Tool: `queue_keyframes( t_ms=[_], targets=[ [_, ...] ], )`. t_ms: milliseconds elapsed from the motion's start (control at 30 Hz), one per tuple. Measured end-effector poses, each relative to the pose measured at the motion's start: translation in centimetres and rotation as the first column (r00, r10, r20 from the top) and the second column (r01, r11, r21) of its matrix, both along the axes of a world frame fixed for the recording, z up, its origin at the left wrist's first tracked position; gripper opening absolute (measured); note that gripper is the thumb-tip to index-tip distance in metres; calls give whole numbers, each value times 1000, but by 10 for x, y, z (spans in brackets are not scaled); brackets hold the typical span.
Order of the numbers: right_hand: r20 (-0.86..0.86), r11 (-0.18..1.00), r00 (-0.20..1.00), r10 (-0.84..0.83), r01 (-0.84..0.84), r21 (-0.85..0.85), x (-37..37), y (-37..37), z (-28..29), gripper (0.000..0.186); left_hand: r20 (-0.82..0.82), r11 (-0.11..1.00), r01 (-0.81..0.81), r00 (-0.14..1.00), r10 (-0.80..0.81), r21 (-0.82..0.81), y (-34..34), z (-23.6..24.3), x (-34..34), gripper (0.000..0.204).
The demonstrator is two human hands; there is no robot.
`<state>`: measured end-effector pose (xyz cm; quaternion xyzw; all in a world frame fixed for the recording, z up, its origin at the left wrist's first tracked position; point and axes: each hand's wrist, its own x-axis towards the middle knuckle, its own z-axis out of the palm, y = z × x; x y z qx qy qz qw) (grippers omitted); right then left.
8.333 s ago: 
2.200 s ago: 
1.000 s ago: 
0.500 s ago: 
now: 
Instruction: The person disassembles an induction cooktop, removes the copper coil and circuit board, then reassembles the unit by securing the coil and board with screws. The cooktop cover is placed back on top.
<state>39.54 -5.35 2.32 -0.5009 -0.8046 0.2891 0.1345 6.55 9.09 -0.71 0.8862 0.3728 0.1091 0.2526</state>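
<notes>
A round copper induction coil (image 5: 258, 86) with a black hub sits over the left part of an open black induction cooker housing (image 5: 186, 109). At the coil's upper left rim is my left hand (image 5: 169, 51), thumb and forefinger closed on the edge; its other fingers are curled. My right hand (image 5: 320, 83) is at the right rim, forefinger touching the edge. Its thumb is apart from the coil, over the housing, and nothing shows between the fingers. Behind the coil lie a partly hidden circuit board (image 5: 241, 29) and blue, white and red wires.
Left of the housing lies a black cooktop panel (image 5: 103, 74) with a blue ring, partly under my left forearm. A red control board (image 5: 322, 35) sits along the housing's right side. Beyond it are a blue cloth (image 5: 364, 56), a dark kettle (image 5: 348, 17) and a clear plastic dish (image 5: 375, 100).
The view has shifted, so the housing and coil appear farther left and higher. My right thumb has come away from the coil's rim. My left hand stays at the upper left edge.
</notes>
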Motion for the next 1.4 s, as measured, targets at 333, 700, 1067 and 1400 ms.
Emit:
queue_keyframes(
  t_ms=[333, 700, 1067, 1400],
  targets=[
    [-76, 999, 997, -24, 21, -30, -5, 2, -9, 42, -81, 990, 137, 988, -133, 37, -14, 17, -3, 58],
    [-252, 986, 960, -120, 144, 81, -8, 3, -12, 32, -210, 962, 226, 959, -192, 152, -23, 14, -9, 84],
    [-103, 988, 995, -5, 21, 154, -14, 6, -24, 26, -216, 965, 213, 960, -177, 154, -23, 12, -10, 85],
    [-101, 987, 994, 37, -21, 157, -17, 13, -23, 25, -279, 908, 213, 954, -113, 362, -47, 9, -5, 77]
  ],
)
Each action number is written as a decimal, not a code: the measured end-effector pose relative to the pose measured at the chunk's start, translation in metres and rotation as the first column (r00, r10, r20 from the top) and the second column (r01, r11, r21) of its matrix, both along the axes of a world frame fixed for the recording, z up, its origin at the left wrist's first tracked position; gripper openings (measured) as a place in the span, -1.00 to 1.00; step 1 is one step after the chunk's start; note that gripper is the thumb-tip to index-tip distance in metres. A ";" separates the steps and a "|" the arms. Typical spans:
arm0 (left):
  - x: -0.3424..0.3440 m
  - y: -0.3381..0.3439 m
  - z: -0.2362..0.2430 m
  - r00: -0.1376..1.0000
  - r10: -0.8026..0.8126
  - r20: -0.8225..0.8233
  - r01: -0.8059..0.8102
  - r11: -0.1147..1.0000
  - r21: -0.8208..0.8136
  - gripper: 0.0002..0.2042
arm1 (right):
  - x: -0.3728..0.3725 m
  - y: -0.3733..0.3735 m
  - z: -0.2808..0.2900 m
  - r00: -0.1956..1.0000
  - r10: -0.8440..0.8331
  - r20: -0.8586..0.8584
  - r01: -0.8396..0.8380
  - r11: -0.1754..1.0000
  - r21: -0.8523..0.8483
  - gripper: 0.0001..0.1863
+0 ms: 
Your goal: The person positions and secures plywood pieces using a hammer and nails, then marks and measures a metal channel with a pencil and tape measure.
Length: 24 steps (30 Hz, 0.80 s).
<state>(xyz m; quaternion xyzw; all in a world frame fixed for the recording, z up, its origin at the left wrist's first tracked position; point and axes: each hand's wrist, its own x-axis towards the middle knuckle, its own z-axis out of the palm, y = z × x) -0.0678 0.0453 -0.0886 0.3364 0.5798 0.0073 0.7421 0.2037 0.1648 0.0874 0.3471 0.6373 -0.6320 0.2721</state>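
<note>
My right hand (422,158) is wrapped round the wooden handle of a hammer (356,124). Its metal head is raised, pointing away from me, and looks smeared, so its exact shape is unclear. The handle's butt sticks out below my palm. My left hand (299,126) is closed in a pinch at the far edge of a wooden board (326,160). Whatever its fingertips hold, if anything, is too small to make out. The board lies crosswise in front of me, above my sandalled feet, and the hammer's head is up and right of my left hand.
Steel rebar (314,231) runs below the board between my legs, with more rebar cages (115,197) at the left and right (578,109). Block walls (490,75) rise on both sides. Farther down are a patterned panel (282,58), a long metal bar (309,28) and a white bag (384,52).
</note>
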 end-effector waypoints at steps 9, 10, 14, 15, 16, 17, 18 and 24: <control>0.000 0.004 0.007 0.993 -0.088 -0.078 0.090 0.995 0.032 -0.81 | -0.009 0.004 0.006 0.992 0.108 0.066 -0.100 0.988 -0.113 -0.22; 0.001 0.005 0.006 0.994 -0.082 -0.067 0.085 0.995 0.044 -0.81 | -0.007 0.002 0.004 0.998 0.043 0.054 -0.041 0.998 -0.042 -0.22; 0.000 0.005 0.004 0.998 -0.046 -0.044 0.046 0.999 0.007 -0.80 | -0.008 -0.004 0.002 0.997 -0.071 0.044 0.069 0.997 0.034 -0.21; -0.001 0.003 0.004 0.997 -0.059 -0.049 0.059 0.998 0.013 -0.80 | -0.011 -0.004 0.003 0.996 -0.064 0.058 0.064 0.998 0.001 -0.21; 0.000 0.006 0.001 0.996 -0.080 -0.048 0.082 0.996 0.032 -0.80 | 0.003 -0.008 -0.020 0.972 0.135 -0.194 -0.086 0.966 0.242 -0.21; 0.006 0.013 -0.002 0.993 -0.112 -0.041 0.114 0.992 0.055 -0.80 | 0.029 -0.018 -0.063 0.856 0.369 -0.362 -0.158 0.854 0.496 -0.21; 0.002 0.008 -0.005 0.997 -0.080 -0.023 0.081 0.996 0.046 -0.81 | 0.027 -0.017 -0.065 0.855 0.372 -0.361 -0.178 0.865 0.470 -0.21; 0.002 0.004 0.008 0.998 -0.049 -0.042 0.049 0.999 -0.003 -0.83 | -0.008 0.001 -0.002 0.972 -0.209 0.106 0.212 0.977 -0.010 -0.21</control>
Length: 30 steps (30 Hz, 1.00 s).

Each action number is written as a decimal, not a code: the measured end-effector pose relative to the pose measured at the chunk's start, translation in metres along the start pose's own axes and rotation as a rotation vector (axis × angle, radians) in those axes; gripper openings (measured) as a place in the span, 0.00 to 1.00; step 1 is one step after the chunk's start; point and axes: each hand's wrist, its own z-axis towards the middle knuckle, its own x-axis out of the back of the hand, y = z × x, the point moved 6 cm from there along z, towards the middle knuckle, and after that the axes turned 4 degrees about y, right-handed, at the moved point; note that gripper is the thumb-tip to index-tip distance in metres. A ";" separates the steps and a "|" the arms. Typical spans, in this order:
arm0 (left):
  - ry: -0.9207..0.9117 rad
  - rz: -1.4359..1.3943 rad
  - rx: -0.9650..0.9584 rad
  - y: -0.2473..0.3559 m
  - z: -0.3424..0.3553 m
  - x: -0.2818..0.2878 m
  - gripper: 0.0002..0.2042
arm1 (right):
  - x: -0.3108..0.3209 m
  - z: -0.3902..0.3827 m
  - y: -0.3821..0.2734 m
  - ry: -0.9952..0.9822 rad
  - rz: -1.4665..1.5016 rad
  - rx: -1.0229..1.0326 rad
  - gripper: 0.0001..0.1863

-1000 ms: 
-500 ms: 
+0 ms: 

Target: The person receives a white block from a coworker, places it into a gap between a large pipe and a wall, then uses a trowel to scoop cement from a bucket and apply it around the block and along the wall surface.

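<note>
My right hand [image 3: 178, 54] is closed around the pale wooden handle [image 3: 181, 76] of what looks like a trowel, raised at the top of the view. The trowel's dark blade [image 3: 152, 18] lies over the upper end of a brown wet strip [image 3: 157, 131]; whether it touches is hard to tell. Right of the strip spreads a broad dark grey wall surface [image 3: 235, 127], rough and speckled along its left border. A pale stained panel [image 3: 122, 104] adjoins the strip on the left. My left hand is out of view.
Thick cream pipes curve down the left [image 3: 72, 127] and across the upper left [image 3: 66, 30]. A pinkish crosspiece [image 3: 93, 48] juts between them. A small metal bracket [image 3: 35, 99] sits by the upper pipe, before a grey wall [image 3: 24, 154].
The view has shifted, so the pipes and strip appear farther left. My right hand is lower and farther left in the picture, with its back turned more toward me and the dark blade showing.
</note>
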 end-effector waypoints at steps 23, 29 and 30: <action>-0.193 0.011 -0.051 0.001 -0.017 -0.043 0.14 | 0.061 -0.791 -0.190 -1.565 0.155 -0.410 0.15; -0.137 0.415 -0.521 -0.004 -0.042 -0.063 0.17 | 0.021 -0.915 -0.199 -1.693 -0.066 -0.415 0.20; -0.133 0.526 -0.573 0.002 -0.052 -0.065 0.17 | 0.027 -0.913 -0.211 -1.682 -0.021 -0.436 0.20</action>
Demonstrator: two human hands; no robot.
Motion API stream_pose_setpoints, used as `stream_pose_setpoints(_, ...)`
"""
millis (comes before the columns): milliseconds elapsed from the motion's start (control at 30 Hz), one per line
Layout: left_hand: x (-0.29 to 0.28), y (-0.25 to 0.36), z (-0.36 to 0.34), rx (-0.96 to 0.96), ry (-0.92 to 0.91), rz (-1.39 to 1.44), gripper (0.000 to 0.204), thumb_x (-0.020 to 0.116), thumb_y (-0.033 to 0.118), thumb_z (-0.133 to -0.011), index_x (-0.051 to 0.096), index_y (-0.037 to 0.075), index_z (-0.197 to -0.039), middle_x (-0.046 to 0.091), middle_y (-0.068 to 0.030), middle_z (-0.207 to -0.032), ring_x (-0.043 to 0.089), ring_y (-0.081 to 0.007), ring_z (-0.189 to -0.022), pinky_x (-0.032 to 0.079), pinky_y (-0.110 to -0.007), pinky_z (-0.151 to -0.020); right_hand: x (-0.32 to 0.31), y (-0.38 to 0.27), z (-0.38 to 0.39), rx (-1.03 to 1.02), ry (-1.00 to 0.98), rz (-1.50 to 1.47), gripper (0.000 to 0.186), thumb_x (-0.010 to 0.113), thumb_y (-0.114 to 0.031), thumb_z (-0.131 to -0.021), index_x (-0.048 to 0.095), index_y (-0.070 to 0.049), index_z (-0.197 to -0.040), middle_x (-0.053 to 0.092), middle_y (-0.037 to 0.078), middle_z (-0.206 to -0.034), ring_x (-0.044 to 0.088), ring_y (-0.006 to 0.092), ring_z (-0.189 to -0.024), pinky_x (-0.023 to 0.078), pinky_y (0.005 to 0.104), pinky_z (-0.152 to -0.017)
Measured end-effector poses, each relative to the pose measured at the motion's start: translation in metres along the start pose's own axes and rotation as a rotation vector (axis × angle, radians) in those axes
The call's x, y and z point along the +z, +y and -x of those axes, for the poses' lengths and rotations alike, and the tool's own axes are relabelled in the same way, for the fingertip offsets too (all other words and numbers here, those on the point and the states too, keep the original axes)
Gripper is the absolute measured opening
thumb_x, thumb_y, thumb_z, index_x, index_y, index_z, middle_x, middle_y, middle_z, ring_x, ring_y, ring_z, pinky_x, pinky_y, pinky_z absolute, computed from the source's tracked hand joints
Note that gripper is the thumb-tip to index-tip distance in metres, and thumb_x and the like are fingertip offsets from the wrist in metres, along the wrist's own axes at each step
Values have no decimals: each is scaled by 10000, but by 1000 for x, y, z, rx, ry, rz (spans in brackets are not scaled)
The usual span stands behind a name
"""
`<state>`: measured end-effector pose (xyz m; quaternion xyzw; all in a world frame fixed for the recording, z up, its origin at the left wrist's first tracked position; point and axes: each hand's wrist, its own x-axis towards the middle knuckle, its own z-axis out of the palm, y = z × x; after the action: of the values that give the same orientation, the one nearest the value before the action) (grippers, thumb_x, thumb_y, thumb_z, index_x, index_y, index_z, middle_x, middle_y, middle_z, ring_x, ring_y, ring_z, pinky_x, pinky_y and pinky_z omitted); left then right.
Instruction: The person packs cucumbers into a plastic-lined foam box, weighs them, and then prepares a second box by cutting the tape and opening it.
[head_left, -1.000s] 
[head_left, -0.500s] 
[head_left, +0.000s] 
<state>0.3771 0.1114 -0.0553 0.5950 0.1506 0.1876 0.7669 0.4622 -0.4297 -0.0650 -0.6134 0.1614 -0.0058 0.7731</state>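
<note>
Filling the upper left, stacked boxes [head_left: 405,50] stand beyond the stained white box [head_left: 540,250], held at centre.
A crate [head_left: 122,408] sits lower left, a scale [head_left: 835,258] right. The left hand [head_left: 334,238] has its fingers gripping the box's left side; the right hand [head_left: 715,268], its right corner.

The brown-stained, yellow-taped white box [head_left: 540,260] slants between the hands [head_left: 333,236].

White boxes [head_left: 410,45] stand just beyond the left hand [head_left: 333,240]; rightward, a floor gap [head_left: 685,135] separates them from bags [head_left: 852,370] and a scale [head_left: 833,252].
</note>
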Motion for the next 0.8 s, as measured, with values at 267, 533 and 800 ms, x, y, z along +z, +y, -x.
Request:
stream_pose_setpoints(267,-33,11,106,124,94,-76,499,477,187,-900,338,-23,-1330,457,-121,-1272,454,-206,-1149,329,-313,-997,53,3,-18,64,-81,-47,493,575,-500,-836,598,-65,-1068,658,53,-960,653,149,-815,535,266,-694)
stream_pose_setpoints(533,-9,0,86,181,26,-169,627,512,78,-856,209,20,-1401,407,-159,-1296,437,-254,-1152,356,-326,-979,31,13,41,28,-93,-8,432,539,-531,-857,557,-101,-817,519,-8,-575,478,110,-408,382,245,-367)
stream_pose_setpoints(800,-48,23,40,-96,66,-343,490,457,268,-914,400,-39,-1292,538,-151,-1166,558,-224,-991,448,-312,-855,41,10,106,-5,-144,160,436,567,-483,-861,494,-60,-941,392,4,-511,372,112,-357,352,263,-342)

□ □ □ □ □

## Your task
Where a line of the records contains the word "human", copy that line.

## Output for this task
The demonstrator is two human hands; there is no robot.
Demonstrator: two human hands; no robot.

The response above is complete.